Já em 1960, por mera coincidência com as construções e fundação de Brasília, foi criada a Lei Orgânica da Previdência Social (Lei nº 3.807, de 26/08/1960) e em 1966 ocorreu à união dos institutos, surgindo o Instituto Nacional da Previdência Social (INPS).  Em 1977 foi criada a Lei nº 6.439 de 01/07/1977 que tinha por objetivo reorganizar a previdência social, e estava dividida em INPS, INAMPS, LBA, FUNABEM, DATAPREV, IAPAS, CEME. Somente os contribuintes do INPS tinham direito aos serviços do INAMPS.

O INPS e o IAPAS tornaram-se um só instituto o INSS (Instituto Nacional do Seguro Social), surgiram em 1990 que tinha como atribuições básicas à arrecadação, administração e pagamento dos benefícios aos segurados, confirmando a ideia de que a previdência social é uma forma de seguro, e é diferente da assistência social e saúde.
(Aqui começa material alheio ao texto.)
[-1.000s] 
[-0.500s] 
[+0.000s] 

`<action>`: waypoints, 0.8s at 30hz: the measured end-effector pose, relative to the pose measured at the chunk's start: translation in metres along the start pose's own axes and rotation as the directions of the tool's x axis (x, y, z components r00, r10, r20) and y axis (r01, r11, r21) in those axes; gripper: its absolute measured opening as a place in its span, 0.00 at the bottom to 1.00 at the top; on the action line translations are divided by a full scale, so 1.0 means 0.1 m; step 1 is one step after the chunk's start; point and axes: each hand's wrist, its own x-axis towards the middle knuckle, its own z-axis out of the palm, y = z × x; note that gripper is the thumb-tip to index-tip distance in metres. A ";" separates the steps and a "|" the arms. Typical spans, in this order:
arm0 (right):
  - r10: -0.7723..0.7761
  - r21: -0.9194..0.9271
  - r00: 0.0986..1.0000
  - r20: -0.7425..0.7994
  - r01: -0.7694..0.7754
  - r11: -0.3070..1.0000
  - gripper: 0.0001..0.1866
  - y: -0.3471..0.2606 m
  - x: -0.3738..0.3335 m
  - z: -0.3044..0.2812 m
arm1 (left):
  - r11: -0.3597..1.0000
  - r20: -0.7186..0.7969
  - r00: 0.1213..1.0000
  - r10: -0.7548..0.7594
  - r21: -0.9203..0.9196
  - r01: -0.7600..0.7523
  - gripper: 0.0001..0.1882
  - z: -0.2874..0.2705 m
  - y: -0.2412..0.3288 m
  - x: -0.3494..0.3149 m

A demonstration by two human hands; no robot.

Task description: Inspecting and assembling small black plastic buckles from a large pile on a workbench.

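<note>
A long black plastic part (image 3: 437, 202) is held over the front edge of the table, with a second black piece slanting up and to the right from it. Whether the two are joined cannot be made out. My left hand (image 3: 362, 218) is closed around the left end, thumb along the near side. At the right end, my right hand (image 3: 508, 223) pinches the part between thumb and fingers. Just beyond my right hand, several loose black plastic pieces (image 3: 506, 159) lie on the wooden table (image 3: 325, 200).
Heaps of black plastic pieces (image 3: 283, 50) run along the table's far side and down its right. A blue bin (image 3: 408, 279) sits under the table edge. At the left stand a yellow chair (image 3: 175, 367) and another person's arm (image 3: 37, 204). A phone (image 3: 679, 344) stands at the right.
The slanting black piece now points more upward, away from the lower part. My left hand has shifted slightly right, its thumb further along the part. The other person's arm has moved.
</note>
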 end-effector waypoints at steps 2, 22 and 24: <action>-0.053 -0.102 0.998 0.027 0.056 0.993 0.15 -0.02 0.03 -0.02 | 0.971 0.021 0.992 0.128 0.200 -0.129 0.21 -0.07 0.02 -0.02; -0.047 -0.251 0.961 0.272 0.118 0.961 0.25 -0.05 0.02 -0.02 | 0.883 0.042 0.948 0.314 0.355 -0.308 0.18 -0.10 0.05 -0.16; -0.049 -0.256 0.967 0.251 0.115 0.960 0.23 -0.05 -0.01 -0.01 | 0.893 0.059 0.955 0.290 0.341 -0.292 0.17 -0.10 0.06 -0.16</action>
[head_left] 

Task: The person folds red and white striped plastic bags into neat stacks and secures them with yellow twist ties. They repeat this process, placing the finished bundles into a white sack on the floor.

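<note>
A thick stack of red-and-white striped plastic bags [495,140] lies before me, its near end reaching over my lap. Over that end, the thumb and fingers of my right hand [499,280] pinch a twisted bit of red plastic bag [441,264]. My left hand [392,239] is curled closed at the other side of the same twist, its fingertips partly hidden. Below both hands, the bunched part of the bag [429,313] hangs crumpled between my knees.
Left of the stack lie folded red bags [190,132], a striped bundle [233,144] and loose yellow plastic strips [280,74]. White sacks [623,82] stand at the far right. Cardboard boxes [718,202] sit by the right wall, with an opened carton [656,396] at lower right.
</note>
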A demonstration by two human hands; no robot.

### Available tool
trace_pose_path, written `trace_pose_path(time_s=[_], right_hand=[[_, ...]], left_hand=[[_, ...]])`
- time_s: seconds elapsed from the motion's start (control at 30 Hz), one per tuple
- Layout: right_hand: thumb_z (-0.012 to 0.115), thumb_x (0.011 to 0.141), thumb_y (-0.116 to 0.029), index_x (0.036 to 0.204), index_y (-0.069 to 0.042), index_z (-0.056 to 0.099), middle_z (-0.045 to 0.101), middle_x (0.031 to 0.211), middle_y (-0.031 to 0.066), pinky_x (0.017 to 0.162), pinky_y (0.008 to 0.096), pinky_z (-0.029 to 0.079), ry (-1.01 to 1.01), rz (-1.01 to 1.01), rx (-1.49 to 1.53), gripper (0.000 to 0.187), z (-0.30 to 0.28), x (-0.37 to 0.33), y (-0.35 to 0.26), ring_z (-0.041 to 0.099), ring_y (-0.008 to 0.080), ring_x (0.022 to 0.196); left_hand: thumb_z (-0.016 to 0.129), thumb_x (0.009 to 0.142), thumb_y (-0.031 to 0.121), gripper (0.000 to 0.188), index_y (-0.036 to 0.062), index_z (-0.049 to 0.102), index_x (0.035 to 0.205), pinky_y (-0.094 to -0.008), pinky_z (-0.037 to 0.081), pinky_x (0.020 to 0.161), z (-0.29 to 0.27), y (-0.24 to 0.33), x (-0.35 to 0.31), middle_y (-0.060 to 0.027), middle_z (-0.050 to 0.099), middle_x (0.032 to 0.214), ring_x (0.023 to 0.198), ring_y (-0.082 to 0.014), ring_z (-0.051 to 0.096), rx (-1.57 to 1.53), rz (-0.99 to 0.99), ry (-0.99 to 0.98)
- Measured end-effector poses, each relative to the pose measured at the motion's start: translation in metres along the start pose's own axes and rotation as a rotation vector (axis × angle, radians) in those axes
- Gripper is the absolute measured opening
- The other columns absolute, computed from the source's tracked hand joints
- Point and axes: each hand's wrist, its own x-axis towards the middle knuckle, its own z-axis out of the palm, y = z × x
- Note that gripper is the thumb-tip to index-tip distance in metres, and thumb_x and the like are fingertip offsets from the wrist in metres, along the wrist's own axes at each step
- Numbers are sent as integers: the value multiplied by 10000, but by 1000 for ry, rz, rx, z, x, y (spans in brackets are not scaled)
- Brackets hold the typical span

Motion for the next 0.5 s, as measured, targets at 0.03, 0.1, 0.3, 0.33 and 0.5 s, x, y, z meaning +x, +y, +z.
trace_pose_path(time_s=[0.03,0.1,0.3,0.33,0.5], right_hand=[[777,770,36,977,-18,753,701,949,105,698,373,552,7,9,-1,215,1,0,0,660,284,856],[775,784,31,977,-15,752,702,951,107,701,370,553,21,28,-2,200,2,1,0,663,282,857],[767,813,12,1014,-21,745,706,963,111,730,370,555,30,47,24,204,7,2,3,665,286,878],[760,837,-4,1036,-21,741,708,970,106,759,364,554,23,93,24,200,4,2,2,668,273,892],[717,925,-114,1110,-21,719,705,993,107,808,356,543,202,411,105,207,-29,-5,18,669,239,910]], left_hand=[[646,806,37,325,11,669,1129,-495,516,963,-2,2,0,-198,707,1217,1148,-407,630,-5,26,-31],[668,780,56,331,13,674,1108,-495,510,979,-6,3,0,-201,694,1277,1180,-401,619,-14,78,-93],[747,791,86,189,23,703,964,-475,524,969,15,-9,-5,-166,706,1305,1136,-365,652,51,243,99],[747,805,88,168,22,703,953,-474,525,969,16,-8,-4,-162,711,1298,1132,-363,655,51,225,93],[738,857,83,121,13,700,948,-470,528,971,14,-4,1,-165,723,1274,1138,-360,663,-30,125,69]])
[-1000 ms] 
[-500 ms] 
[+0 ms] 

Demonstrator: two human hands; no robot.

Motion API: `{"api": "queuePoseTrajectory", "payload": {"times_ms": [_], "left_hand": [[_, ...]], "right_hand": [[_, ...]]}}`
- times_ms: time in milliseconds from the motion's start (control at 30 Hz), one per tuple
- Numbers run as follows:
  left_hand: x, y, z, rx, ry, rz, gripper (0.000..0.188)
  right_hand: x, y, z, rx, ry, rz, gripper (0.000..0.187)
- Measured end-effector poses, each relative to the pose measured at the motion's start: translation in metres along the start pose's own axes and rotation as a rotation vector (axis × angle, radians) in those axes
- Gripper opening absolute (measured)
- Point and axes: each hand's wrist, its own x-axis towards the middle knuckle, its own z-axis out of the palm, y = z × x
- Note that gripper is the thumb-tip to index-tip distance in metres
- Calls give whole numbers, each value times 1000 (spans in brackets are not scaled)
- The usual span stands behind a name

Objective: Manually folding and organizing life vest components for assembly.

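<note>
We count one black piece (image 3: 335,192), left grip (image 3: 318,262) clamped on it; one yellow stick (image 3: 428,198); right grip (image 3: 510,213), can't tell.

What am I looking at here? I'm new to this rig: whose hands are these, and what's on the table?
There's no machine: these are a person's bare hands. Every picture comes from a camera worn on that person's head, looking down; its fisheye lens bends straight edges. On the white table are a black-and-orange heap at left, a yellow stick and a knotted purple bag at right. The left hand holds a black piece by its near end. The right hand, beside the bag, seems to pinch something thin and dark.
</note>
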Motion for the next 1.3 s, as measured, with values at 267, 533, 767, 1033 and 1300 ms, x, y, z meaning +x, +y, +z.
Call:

Neste mesmo período foi criado o Sistema Único de Saúde, para cuidar apenas da saúde.

Com base doutrinária, tem se como  previdência social  como um seguro público, coletivo, compulsório, mediante contribuição e que visa cobrir os seguintes riscos: incapacidade, idade avançada, tempo de contribuição, encargos de família, morte e reclusão.Por ser um seguro público, coletivo, e compulsório, ele é administrado pelo governo e todos os trabalhadores economicamente ativos devem aderir a ele de maneira forçada, sob pena de crime, tipificado no Código Penal no art. 337-A, com pena de dois a cinco anos, além de multa e do pagamento da quantia principal devida.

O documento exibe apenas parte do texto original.